Let u be a positive solution of $s\in (0, 1) $ \begin{equation} \left\{\begin{aligned} (-\Delta )^{s} u &= 0 \text{ in } (-2T, 2T)\\ u &=g\quad\text{in}\quad \mathbb R\setminus(-2T, 2T). \end{aligned} \right. \end{equation} If $u \in C^2(-T, T)\cap C^1 [-T, T]$ and $g$ is a bounded positive function on $\mathbb R$, is there a Harnack inequality in one dimension for the above kind of equation.
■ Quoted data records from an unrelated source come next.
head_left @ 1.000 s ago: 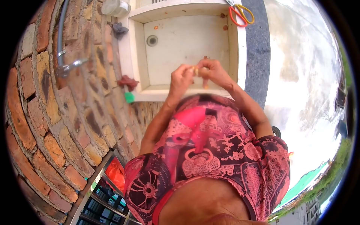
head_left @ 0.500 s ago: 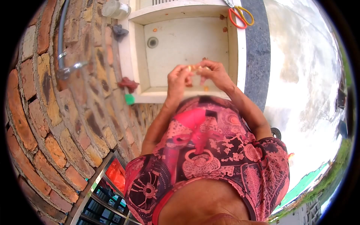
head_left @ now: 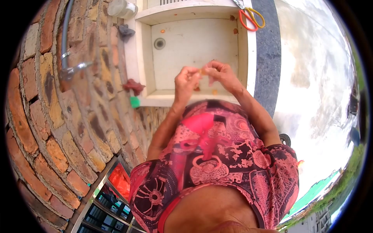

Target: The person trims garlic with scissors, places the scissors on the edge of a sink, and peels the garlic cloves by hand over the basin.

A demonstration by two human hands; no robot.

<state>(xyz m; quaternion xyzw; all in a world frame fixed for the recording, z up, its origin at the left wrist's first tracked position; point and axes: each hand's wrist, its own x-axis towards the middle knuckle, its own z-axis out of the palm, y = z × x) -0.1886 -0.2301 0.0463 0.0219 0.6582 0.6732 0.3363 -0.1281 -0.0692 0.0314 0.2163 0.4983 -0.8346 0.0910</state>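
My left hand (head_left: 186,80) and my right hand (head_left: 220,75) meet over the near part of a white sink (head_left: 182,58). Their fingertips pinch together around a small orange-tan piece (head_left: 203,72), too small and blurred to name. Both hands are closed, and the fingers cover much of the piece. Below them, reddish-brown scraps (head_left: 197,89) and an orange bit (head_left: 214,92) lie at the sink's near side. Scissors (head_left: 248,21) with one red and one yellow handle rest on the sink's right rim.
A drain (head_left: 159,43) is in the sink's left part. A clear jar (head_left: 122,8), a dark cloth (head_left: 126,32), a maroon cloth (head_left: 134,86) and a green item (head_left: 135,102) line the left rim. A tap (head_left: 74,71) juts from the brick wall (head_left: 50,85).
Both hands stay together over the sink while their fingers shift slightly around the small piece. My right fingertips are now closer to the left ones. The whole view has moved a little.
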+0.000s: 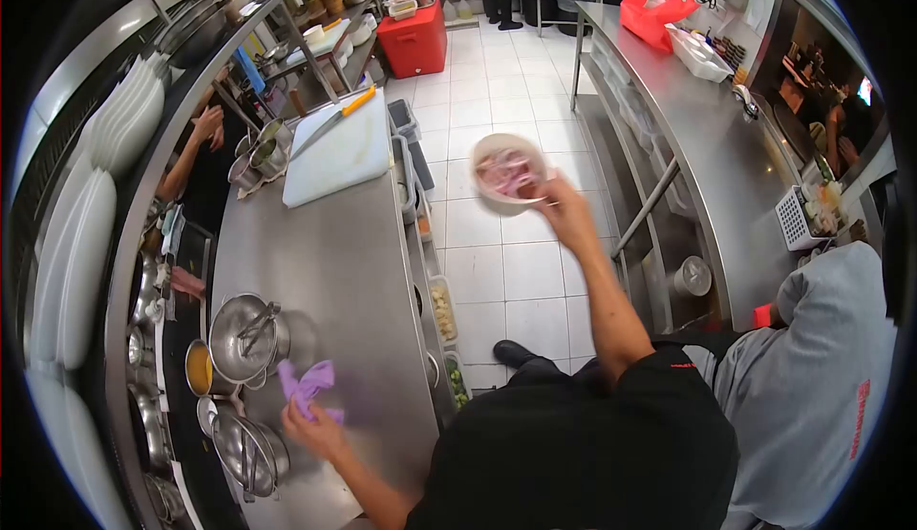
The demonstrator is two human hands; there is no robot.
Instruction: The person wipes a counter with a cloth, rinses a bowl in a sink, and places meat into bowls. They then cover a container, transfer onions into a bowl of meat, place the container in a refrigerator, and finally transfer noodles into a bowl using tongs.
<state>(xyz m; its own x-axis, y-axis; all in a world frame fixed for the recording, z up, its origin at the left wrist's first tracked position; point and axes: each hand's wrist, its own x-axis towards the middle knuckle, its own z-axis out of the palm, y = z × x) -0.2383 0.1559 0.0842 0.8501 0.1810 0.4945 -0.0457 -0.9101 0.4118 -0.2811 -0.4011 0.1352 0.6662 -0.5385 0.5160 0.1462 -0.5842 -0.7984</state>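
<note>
My right hand (565, 207) grips the rim of a pale round bowl (484, 198), held out over the floor between the two counters. Inside the bowl is pink and reddish sliced food (508, 172), blurred by motion. On the steel counter to the left, my left hand (313, 430) has its fingers closed on a purple cloth (310, 383). Near that hand stand two steel bowls, one (244, 344) and another (250, 454), with metal utensils in them. A container of yellow liquid (199, 370) sits beside them.
A white cutting board (339, 153) with an orange-handled knife (334, 121) lies at the counter's far end. Close on my right is a person in a grey shirt (812, 377). Ahead are a red cooler (413, 41) and the right-hand counter (659, 100). Stacked plates (81, 263) line the left shelf.
</note>
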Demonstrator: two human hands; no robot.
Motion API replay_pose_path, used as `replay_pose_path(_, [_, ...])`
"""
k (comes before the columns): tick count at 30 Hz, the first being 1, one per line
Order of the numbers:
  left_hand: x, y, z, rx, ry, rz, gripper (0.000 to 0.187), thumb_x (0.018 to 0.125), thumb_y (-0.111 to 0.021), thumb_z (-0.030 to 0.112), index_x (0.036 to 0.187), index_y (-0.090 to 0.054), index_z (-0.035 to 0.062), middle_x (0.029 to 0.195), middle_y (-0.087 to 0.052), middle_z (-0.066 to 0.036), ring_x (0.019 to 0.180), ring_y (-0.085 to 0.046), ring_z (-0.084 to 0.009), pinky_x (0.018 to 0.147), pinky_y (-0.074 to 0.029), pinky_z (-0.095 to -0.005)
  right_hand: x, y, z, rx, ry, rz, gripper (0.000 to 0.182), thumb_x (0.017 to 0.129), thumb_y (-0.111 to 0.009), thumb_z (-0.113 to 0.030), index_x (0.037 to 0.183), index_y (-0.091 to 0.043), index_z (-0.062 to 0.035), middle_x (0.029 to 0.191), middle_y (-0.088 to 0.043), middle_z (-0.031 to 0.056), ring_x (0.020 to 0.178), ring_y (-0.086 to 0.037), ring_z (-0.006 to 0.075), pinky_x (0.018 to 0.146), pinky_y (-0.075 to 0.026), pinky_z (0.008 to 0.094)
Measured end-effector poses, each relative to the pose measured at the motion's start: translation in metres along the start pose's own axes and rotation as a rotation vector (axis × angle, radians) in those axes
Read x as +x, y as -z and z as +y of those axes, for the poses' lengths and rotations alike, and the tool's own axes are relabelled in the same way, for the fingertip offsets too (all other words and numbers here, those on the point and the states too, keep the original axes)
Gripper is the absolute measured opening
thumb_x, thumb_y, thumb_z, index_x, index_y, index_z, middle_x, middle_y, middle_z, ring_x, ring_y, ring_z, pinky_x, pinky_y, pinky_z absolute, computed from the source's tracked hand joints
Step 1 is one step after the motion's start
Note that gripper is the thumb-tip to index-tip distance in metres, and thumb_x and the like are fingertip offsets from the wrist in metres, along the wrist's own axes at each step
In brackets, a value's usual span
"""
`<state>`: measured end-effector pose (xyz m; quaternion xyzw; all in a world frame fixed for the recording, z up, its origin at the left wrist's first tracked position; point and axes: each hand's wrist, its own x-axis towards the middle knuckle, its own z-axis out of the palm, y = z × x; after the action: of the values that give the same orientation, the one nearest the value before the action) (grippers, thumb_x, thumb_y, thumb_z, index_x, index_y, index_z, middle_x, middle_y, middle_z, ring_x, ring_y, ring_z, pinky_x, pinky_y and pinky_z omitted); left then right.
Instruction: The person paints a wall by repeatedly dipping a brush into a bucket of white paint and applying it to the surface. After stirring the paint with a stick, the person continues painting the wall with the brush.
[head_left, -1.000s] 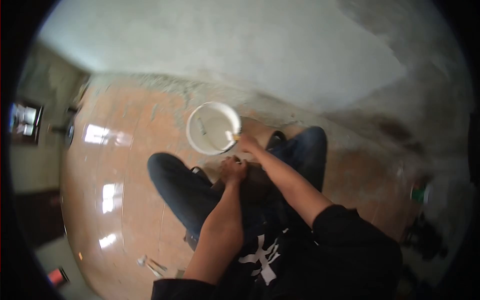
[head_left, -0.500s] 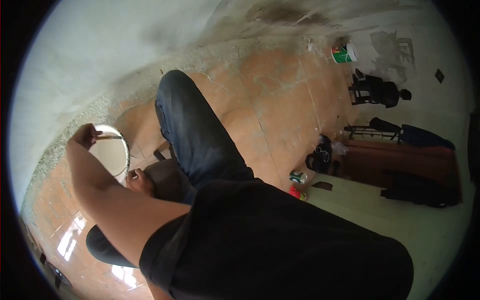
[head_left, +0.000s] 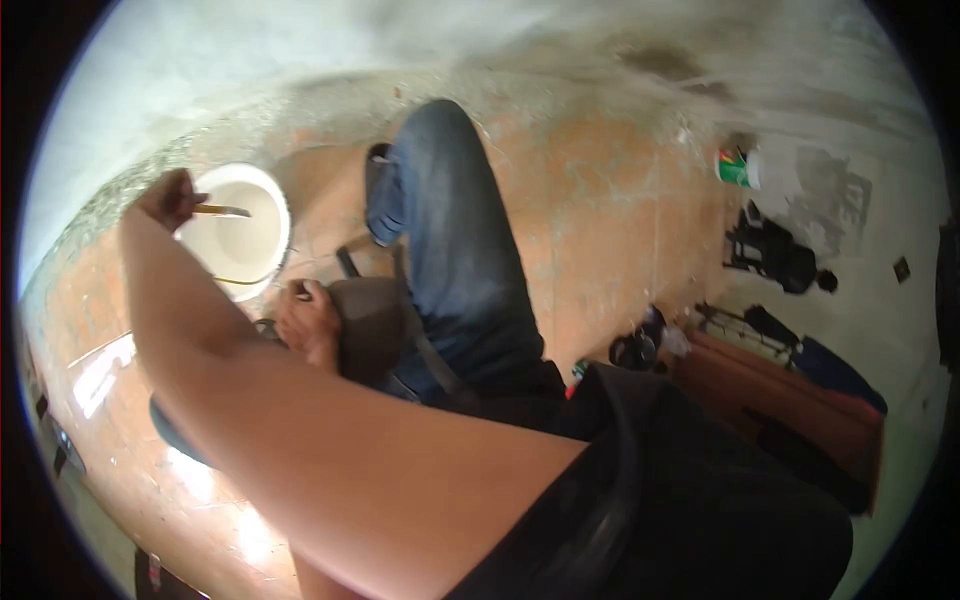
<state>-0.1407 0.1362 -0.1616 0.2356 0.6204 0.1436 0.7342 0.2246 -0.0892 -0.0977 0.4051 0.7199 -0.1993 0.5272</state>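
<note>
My right hand (head_left: 172, 200) grips a slim tool with a yellowish handle (head_left: 223, 211), whose tip reaches over a white bucket (head_left: 282, 215) on the tiled floor. Pale, creamy material lies inside the bucket, and its thin handle hangs on the near side. My left hand (head_left: 308, 322) rests by a dark seat-like object (head_left: 370, 325), its fingers curled; what they hold, if anything, is hidden. My right arm crosses the view and covers part of the left arm.
My bent knee in jeans (head_left: 440, 135) rises beside the bucket. A wall (head_left: 350, 35) runs along the top. Farther right are a green and white bucket (head_left: 737, 167), a seated person in dark clothes (head_left: 785, 262), and a brown piece of furniture with clothes (head_left: 770, 385).
The view has shifted, so the bucket and both hands appear higher. The tool has moved from near the bucket's rim to over its opening. My right arm fills more of the view.
</note>
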Motion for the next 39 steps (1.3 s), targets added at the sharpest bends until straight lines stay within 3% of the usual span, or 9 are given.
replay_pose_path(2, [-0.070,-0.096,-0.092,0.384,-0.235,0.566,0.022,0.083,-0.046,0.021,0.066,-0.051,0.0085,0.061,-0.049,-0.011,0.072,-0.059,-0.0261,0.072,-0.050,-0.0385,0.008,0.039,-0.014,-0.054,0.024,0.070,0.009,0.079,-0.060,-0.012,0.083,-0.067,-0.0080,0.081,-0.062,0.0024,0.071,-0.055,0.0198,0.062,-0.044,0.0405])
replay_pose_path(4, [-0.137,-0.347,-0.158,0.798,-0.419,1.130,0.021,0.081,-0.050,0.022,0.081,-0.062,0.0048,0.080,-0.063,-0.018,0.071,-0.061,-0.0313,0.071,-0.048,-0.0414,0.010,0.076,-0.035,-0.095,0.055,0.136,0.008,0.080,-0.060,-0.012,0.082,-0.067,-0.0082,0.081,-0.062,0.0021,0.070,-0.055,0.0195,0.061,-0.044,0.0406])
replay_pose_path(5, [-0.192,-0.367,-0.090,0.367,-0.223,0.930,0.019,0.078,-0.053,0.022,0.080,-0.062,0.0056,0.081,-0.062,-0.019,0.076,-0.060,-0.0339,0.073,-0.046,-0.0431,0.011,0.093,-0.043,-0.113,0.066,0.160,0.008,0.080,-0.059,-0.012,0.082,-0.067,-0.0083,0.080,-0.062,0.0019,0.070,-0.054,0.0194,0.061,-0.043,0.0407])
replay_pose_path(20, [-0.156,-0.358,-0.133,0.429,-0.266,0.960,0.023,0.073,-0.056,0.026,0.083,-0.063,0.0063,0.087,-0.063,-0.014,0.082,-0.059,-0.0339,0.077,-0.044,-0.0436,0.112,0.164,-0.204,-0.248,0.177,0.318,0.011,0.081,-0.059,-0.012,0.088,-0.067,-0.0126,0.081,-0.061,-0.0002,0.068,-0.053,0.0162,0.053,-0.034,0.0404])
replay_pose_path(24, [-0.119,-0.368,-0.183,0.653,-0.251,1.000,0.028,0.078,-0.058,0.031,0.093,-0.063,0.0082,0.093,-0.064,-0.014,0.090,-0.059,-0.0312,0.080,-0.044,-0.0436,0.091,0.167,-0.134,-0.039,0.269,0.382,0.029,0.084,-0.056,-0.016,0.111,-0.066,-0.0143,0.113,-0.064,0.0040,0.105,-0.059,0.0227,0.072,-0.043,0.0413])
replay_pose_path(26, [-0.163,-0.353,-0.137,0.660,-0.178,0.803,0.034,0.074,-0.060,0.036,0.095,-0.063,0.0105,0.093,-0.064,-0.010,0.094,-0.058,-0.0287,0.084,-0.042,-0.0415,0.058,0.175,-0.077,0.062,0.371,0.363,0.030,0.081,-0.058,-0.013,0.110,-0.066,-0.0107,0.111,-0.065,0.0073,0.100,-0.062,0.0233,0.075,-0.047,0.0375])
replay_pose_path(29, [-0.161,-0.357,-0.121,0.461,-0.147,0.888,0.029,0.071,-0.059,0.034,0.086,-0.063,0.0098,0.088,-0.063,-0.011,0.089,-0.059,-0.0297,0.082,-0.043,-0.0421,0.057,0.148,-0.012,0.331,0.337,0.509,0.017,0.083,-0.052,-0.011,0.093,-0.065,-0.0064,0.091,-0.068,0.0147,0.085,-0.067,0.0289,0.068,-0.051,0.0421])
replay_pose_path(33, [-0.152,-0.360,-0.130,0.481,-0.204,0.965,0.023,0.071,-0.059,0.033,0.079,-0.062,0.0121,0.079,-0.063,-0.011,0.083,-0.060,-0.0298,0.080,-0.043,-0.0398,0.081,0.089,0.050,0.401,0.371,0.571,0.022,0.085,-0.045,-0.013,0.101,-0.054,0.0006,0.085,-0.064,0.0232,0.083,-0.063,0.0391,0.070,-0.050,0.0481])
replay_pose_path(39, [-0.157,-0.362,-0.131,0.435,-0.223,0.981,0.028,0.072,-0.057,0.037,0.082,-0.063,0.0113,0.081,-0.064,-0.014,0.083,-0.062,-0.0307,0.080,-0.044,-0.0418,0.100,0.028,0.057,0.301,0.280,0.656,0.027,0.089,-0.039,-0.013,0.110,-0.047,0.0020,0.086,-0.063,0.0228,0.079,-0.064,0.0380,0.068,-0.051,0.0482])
Harnack's inequality for the fractional Laplace operator was proved already by M. Riesz in 1938. For an exact statement and further information, see Lemma 2.1 in R.F. Bass and M. Cranston.

By the way, in your case $$\begin{aligned} u(x) & = \frac{1}{\Gamma(1 + s) \lvert\Gamma(-s)\rvert} \int_{\mathbb{R} \setminus (-2T,2T)} \biggl( \frac{4 T^2 - x^2}{y^2 - 4 T^2}\biggr)^{\!s} \frac{1}{|x - y|} \, g(y) dy \\ & \qquad + (4 T^2 - 1)^s \biggl(\frac{c_1}{2 T - x} + \frac{c_2}{2 T + x}\biggr) \end{aligned}$$ for $x \in (-2T, 2T)$ for some constants $c_1, c_2 \geqslant 0$ by the result of K. Bogdan or Z.-Q. Chen and R. Song (see also [Hmissi, Fonctions harmoniques pour les potentiels de Riesz sur la boule unite, Exposition. Math. 12(3) (1994): 281–288]), without assuming any smoothness of $u$.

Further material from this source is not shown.